*ACTIVITY*.
Where a line in the material below has the string "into", please report it.

*DATA TO USE*.
= Beginning of Section =

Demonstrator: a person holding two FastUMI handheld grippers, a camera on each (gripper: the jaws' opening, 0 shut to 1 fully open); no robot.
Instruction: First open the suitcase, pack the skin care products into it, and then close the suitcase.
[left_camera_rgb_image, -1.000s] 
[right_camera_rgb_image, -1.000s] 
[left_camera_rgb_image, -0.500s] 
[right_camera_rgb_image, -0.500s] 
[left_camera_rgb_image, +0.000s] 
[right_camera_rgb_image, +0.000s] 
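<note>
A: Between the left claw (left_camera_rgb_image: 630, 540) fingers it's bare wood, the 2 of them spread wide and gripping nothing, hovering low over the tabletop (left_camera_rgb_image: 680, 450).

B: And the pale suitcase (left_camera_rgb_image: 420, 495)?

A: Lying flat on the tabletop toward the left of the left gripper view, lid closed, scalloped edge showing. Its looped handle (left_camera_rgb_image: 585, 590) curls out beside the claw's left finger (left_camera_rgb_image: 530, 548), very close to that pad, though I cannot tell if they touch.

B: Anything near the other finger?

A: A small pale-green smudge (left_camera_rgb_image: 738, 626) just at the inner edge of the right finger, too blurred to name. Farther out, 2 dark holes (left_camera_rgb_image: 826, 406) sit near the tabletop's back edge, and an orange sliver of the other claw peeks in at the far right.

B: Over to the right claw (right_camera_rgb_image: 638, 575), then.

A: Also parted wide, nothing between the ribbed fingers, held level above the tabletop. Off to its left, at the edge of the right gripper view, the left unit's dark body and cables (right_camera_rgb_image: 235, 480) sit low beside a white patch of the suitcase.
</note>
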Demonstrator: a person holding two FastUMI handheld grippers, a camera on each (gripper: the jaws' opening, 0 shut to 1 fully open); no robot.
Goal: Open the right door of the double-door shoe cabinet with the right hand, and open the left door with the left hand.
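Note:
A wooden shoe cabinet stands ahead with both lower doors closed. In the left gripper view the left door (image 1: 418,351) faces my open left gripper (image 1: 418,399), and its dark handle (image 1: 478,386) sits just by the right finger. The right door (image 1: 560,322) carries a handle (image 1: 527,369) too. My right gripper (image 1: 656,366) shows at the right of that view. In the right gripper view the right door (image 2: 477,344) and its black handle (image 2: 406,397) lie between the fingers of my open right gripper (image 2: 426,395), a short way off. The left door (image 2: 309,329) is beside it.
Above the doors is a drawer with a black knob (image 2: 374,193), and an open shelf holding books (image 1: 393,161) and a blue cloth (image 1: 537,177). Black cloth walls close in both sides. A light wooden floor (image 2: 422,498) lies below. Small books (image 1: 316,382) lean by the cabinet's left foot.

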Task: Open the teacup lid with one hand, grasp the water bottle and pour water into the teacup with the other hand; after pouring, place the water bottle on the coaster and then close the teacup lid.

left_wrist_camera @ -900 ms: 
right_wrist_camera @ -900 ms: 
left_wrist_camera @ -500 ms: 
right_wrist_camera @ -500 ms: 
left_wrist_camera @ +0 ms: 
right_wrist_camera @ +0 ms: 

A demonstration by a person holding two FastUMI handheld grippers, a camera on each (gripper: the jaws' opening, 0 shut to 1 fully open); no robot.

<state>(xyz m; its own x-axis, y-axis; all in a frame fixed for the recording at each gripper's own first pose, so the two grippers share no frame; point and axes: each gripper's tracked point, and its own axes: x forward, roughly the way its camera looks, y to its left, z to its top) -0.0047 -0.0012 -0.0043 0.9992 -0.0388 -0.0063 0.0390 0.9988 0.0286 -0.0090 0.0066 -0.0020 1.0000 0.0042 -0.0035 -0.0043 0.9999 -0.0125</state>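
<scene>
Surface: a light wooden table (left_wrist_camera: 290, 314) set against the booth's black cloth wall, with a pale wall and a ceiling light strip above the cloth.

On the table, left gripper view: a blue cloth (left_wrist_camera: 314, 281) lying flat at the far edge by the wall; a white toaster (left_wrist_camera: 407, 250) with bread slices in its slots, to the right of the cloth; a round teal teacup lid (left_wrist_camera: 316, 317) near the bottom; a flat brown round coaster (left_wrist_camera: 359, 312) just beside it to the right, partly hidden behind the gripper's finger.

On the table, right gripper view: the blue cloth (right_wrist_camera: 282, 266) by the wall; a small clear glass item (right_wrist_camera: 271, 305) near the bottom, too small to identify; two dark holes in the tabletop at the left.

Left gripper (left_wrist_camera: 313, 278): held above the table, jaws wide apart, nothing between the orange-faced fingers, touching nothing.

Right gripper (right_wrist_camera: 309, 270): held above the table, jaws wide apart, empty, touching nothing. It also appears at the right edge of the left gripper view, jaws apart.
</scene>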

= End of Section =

*RESULT OF THE EXERCISE*.
Instruction: First open the suitcase, pack the skin care products into it, and then close the suitcase.
Task: Open the teacup lid with one hand, grasp the water bottle and pour water into the teacup with the other hand; after pouring, place the water bottle on the coaster and then close the teacup lid.

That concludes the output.